3. Bigelow Boulevard
Pittsburgh, Pennsylvania
The Bigelow Boulevard project, which was initiated and managed by the University of Pittsburgh, serves as an example of how institutions can invest in surrounding communities — to the benefit of both. According to Paul Supowitz, special assistant for strategic initiatives at the University of Pittsburgh, the project was driven by conflicts between various road users, congestion, and the need for better connectivity to the city’s bike network.
2. Capital Crescent Surface Trail
Bethesda, Maryland
When it was completed in November 2022, the Capital Crescent Surface Trail became the third project in Montgomery County to include a protected intersection. As part of a larger network, the project links downtown Bethesda to the nearby Capital Crescent Trail, an 11-mile paved and gravel trail that connects Bethesda with Georgetown and Silver Spring. According to Matt Johnson, capital project manager with the Montgomery County Department of Transportation, the two-phase project is part of a larger planning effort for the nearby Purple Line light rail project.
1. Car-Free Streets
Multiple locations
One great way to make communities safer and more welcoming for people riding bicycles doesn’t even involve constructing new bike paths or bike lanes — simply remove cars from streets.
Although car-free streets have been a staple of people-centered spaces for decades, 2022 saw new examples come to fruition in communities across the country.
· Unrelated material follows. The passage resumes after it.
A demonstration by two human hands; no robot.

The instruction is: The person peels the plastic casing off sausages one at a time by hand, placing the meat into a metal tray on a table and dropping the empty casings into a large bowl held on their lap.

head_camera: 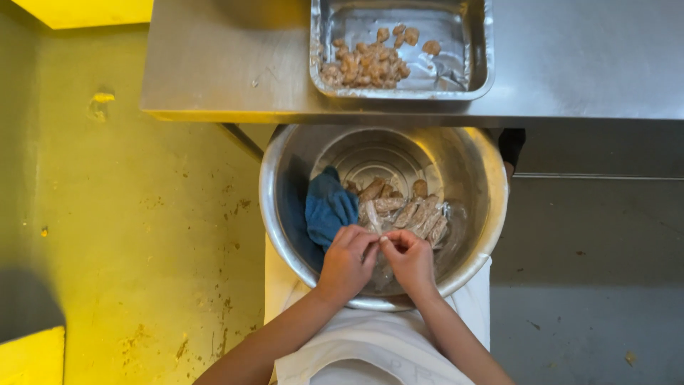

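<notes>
White apron cloth (370,349) lies nearest, across the lap, with both bare forearms crossing it toward the far side. Large round stainless-steel bowl (285,235) sits just beyond the apron, its near rim over the cloth and its far rim tucked under the edge of the flat steel table top (214,64). Rectangular steel tray (474,71) rests on that table, far of the bowl, holding a heap of small brown peeled pieces (363,68) gathered in its left half. Yellow-stained floor (142,214) runs on the left; grey floor shows on the right.

Inside the bowl: crumpled blue cloth (328,207) on the left, touching a pile of pale brown elongated pieces with thin clear skins (406,210) at centre.

Left hand (347,260) and right hand (410,260) meet over the near part of the bowl, fingers curled, fingertips pressed together. Both pinch one small pale piece (380,242) between them, mostly hidden by the fingers. Hands cover part of the pile.
</notes>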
San Francisco’s JFK Drive (which became permanent after voters rejected a ballot initiative to re-introduce cars), Beach Drive in Washington D.C.’s Rock Creek Park, and new car-free developments such as Culdesac in Tempe and Neighborhood Next in San Diego are all examples that advocates and elected officials should seek to emulate in their own communities.
While many of these projects, including New York’s 34th Avenue, were spurred by the ongoing COVID-19 pandemic, cities are now moving to make them permanent, a trend unlikely to go away any time soon. Although some car-free streets were phased out of existence by many U.S. cities in the latter half of the 20th century, nearly all of those removals and declines can be attributed to other failed policies such as urban renewal, redlining, and auto-centric zoning. With these new wildly popular projects being integrated into low-stress bike networks, we think it's safe to say that car-free streets are making a comeback.